• [EXERCISE DETAILS] In the copy, keep every line below as it is and leave out the pictures.

__________

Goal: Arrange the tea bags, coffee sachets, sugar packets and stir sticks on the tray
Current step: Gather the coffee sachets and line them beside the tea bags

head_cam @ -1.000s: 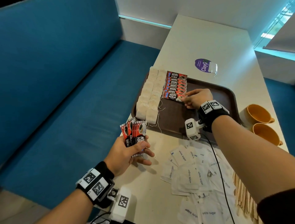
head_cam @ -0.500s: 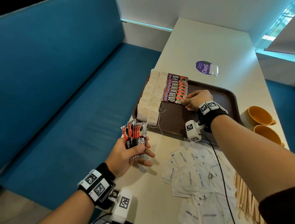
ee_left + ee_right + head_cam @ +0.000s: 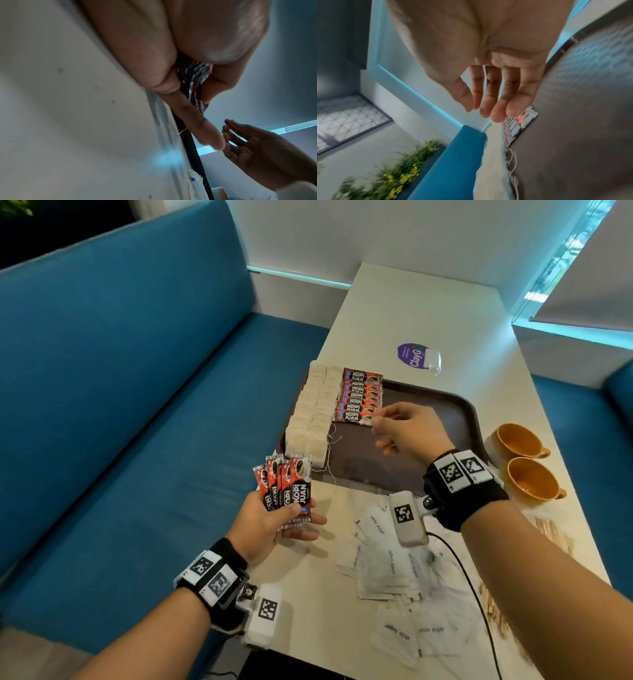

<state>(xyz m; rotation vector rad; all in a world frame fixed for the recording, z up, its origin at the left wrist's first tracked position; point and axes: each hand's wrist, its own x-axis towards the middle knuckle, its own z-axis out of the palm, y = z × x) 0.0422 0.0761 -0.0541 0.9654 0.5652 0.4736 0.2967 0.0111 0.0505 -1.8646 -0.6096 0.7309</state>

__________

• [RESPONSE AREA]
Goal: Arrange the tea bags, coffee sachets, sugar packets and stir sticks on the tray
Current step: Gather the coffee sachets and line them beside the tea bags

head_cam @ -1.000s: 
head_cam @ -0.500s: 
ee_left + ee_right + head_cam @ +0.000s: 

<state>(xyz m; rotation vector rad; all in a world frame fixed for the recording, z up, its origin at the left wrist's first tracked position; point and axes: each hand's wrist, its own x-axis towards the middle knuckle, its own z-axis out of the palm, y = z × x) 0.0422 0.0761 -0.0541 0.9654 0.5652 0.4736 0.2967 0.0111 0.0505 -1.8646 -0.6096 0.7309</state>

What this exercise needed has been supplied.